Opinion of the Court
¶3 Before trial, Plaintiffs disclosed their intention to present
testimony from a human factors expert describing numerous ways in which
cell phone usage while driving increases the likelihood of distraction.
Additionally, their expert would testify that it was “more likely than not
that [Sandoval] was distracted by using his cell phone at the time of the
accident.” Defendants filed a motion in limine to preclude Plaintiffs from
presenting expert testimony of possible cell phone use. The trial court
granted the motion, finding that the evidence “established . . . that
[Sandoval] was not on the phone at the time of the collision.” The trial court
then determined that any expert testimony based on the “assumption” that
Sandoval was on the phone would be “speculation” and “not relevant
pursuant to [Arizona Rule of Evidence (“Evidence Rule”)] 402 and . . .
[unfairly] prejudicial pursuant to [Evidence Rule] 403.”
¶4 Defendants also filed a pre-trial motion for partial summary
judgment on the issue of punitive damages, arguing that no evidence
supported a finding that Defendants “consciously” acted to create a
substantial risk to others, that Defendants acted with intent to harm, or that
Defendants acted with an “evil mind.” The trial court agreed and granted
the motion, holding that no reasonable jury could find by clear and
convincing evidence that Defendants had acted in a way that would
support a punitive damages award.
¶5 At trial, Plaintiffs called Officer David Garcia of the Phoenix
Police Department to testify as an investigating officer and the “scene
agent,” whose responsibilities included “trying to determine how the
collision occurred,” “document[ing] all of the evidence available at the
time,” and “putting together an accident reconstruction.” Officer Garcia’s
testimony included a description of the accident scene, the weather and
road conditions on the day of the collision, discussion about different types
of accident reconstruction methods, the method he used in his
reconstruction, and the speeds of the vehicles when they collided.
¶6 During Officer Garcia’s testimony, a bench conference took
place in which Defendants questioned whether Plaintiffs intended to use
Officer Garcia as their “liability expert.” After discussion, the trial court
informed the parties that Plaintiffs could question Officer Garcia about his
observations, but any expert opinions or conclusions elicited from Officer
Garcia would preclude separate expert testimony addressing the same
issues. Plaintiffs, however, had already elicited Officer Garcia’s opinions
regarding speed by this point in time.
3
FELIPE, et al. v. THEME, et al.
Opinion of the Court
¶7 Several days later, when ruling on the allowable scope of
testimony from Plaintiffs’ retained accident reconstruction expert, the court
noted that Plaintiffs had questioned Officer Garcia in a manner that “laid
the foundational predicate for opinion testimony” from Garcia. The court
stated that “[t]here is no question in the Court’s mind that the plaintiff[s]

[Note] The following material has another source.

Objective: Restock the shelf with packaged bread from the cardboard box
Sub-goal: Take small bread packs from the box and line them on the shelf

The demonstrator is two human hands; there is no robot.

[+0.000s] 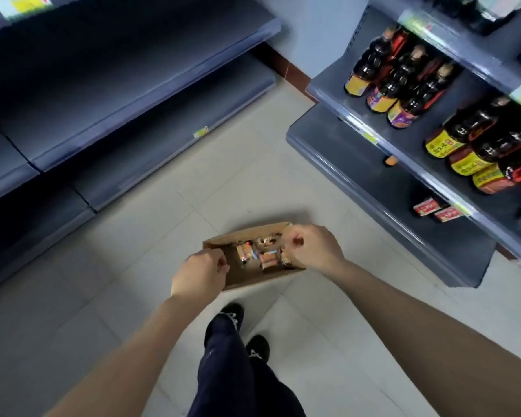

treated [Officer Garcia] as an expert reconstruction specialist.” Because
Plaintiffs had elicited expert opinions from Officer Garcia, the court
concluded that any further expert opinion testimony on the same issues
would violate the limitation of Rule 26(b)(4)(D) to one independent expert
per issue and result in the presentation of “impermissible cumulative
expert opinions.” Specifically, the court ruled Plaintiffs could not present
further expert testimony on the following issues: speed at impact of
Plaintiffs’ vehicle, speed at impact of Defendants’ vehicle, whether
Plaintiffs’ vehicle stopped at the stop sign on 25th Avenue and Adams Street
before entering the intersection where the collision occurred, and whether
Plaintiffs’ vehicle could have obtained a certain speed from a stopped
position at the stop sign to the point of impact.
¶8 With these limitations, Plaintiffs called their retained expert,
Jeffery Wirth, to testify about his opinions formed in the course of
conducting his own accident reconstruction. Wirth testified that Sandoval
had sufficient time to perceive Plaintiffs’ vehicle before the collision.
Although he was precluded from expressing his own expert opinions of the
vehicles’ speeds, Wirth did testify that he thought Officer Garcia’s opinion
on the speed of Defendant’s vehicle was “at the low end” of the range of
speeds he believed were relevant and that he “had the [Defendants’ vehicle]
at a higher speed” when performing his analysis.
¶9 The jury returned a verdict in favor of Defendants. Plaintiffs
timely appeal, and we have jurisdiction in accordance with Arizona
Revised Statutes (“A.R.S.”) sections 12-120.21(A)(1) and -2101(A)(1).
ANALYSIS
I. The Trial Court’s Application of the “One Independent Expert”
Rule
¶10 Plaintiffs assert that the trial court erred by limiting the scope
of testimony by their retained accident reconstruction expert. A trial court
has broad discretion in determining the admissibility of expert testimony,
and we review those determinations under an abuse of discretion standard.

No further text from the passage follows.